Frame generation comes at a cost

DLSS frame generation is far from ideal for competitive gaming

Source: Digital Foundry

DLSS frame generation surely has its place, but it's not the magic solution for the kind of games that I play. While it does undoubtedly make AAA single-player games look smoother, the trade-offs become obvious in fast-paced competitive titles. That's mainly because the FPS boost you get from frame generation doesn't reduce input latency, since your GPU still renders the same number of frames natively. In fact, it actually adds latency because the GPU needs time to analyze the last rendered frame and motion data before predicting the next one using AI.

Anyone who plays competitive games knows just how crucial responsiveness is; even a few additional milliseconds of latency can be the difference between killing your opponent and getting killed. Frame generation improves the perceived smoothness of animations, but it doesn’t actually make the game feel smoother to play, since your inputs are still tied to the native render rate.

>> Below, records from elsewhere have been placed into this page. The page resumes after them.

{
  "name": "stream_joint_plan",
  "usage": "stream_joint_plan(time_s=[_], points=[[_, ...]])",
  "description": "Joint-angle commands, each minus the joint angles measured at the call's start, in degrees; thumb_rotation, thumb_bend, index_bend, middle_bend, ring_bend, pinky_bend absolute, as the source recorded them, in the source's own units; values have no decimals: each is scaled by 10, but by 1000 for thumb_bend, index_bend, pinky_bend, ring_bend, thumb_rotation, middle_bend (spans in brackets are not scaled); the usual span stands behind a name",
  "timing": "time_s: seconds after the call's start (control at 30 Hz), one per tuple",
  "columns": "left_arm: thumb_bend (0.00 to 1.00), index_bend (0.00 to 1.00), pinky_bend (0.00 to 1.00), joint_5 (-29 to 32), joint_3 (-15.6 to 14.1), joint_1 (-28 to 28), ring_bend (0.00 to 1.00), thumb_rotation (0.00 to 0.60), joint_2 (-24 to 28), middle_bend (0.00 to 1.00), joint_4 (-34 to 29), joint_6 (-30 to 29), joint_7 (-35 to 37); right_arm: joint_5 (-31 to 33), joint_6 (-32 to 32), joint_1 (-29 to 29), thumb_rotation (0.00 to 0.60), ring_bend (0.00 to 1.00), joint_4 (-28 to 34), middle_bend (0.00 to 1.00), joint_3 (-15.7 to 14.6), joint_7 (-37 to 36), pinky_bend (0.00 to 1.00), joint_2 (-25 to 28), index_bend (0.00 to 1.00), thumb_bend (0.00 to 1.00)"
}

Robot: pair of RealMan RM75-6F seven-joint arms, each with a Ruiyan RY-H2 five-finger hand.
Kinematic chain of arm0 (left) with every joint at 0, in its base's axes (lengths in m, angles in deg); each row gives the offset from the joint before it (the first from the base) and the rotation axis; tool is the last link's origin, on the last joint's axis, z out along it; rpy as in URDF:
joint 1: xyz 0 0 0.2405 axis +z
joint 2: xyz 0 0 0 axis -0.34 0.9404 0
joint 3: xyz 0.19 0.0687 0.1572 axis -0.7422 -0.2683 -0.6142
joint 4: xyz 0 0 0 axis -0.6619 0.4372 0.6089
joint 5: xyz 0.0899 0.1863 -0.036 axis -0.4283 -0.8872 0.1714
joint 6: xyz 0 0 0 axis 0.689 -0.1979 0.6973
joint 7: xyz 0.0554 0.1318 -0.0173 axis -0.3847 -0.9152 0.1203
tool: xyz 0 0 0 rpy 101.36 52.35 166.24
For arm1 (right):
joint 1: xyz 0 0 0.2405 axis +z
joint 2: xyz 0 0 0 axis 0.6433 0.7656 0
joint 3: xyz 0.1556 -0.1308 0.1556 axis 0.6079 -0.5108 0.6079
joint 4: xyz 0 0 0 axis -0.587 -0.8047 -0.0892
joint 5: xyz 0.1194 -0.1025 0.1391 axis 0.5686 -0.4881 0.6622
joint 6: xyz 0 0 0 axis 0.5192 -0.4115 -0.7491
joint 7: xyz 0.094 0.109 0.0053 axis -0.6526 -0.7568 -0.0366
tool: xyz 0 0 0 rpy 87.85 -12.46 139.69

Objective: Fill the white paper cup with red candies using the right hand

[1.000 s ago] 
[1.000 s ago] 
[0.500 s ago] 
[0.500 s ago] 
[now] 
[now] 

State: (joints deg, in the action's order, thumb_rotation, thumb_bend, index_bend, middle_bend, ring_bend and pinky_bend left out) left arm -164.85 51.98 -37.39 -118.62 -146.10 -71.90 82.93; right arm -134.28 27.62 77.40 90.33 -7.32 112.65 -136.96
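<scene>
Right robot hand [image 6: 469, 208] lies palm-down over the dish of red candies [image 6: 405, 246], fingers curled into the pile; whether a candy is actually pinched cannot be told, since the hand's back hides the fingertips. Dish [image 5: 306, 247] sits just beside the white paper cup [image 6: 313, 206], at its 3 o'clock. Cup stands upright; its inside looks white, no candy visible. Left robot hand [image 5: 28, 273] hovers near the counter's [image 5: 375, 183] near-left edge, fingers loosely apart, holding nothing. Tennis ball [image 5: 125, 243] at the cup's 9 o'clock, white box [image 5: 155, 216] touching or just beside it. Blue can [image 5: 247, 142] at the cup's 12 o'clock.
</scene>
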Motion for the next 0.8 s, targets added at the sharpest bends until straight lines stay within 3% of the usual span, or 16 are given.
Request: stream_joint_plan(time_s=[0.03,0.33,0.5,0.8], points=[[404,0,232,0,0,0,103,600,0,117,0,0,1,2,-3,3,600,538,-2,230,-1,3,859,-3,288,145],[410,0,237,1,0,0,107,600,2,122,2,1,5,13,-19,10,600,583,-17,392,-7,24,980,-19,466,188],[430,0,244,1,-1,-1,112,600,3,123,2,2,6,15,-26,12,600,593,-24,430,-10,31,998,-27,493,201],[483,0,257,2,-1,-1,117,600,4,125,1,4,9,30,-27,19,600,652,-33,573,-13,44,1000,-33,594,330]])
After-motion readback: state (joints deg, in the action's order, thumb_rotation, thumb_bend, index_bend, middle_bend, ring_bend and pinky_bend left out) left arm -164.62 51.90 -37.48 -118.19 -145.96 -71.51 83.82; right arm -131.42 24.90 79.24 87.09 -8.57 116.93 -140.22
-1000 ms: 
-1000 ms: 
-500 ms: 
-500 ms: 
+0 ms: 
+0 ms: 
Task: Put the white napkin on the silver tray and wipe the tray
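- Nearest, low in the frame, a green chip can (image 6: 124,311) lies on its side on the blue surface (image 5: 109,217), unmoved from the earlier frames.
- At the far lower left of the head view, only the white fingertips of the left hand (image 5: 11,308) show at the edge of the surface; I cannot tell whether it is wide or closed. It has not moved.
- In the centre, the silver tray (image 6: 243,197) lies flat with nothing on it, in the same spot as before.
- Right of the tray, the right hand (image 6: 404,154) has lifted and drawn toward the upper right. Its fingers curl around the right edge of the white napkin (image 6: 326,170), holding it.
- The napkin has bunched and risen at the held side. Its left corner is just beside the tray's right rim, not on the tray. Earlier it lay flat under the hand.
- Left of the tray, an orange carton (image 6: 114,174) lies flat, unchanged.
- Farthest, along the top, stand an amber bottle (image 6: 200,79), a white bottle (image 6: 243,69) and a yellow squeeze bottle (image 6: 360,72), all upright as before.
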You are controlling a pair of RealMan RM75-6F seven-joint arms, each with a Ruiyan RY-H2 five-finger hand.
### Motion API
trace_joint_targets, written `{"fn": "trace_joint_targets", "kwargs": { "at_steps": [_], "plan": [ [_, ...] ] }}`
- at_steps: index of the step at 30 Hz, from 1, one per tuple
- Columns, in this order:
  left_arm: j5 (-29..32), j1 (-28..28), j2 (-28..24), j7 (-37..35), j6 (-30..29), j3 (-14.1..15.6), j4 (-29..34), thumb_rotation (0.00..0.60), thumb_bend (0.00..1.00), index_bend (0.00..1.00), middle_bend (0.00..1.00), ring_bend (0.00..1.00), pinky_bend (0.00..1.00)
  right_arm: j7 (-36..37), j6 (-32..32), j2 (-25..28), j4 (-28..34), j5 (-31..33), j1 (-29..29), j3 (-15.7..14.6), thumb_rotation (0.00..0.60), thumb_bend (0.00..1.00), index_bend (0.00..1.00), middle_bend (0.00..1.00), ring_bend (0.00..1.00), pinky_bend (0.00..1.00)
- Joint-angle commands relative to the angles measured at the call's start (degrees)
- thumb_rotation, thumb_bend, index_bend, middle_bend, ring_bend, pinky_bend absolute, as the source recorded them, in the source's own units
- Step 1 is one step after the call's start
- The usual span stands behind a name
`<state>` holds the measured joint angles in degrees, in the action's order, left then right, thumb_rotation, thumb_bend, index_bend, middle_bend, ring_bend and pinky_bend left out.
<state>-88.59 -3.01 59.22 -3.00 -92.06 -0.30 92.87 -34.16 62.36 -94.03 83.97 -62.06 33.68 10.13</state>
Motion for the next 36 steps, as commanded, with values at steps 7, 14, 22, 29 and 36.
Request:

The lower the base render rate, the more obvious this problem becomes. On top of that, it can introduce distracting artifacts like ghost frames, animation glitches, and other visual distortions during chaotic moments like gunfights, which only makes me avoid it altogether.

Rasterization still gives me the experience I actually want

I do experiment with RTX features from time to time, but only when a game makes it truly worthwhile, like Cyberpunk 2077's RT Overdrive setting, for example. Considering we rarely get games that properly implement ray tracing, I'd rather leave RTX features off and enjoy the high frame rates, low latency, and consistent smoothness that rasterization provides. Sure, you could argue that I could leave ray tracing off and benefit from DLSS upscaling and frame generation, but the latency hit and occasional artifacts in the fast-paced games I mostly play just don't make the experience worth it for me. As much as I love chasing high frame rates, I've learned that responsiveness is what really defines how a game feels. Until Nvidia improves high-end RTX GPUs to the point where ray tracing is feasible at high frame rates without relying on DLSS, I'm not ready to give up rasterization just yet.